The first line of the data below and every line after it, through the one with "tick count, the", must be transcribed without change.

Data START

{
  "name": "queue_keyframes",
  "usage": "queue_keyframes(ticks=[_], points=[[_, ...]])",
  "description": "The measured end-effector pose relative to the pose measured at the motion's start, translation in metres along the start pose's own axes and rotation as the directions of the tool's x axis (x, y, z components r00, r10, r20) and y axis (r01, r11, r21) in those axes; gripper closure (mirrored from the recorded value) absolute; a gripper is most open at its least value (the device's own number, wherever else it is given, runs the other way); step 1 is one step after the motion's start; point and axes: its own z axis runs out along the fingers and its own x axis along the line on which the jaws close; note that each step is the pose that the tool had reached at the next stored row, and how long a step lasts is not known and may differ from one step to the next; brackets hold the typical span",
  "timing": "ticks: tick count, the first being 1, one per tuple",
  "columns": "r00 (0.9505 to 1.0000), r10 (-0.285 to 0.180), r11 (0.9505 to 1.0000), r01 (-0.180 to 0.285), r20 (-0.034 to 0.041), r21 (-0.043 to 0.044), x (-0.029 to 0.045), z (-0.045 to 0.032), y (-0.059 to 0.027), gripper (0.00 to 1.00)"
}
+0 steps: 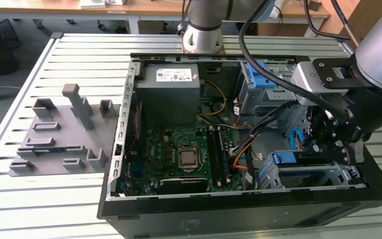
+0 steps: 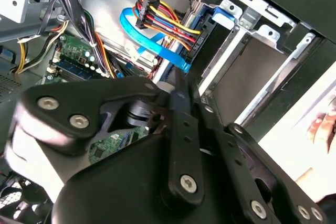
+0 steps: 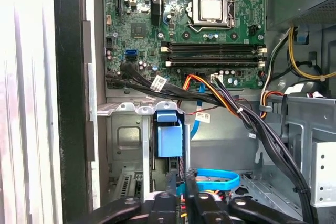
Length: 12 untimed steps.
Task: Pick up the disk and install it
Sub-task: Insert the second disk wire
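The disk seems to be the thin blue-edged piece (image 1: 50, 148) standing on edge in a slot of the grey fixture (image 1: 58, 134), on the table at the exterior view's left. My gripper (image 1: 341, 155) is far from it. It hangs inside the open computer case (image 1: 244, 204), over the grey drive cage (image 1: 324, 174) at the exterior view's right. In both wrist views the black fingers (image 2: 181, 129) lie together, so the gripper (image 3: 180, 181) is shut with nothing showing between them. A blue-latched tray (image 3: 169, 132) sits on the cage just beyond the fingertips.
A light blue flat cable (image 2: 149, 43) and a bundle of coloured wires (image 2: 168, 22) run close to the fingertips. Black cables (image 3: 262, 129) cross the case between the motherboard (image 3: 199, 19) and the cage. A second bay with a blue bracket (image 1: 260, 74) sits deeper in the case.
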Motion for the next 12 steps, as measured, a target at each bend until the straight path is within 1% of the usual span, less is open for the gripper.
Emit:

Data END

__Result for this exercise__.
{
  "name": "queue_keyframes",
  "usage": "queue_keyframes(ticks=[_], points=[[_, ...]])",
  "description": "The measured end-effector pose relative to the pose measured at the motion's start, translation in metres along the start pose's own axes and rotation as the directions of the tool's x axis (x, y, z components r00, r10, r20) and y axis (r01, r11, r21) in those axes; gripper closure (mirrored from the recorded value) absolute; a gripper is most open at its least value (the device's own number, wherever else it is given, runs the other way); step 1 is one step after the motion's start; point and axes: its own z axis runs out along the fingers and its own x axis along the line on which the jaws close; note that each step is the pose that the tool had reached at the next stored row, and how long a step lasts is not known and may differ from one step to the next; brackets hold the typical span",
  "timing": "ticks: tick count, the first being 1, one per tuple",

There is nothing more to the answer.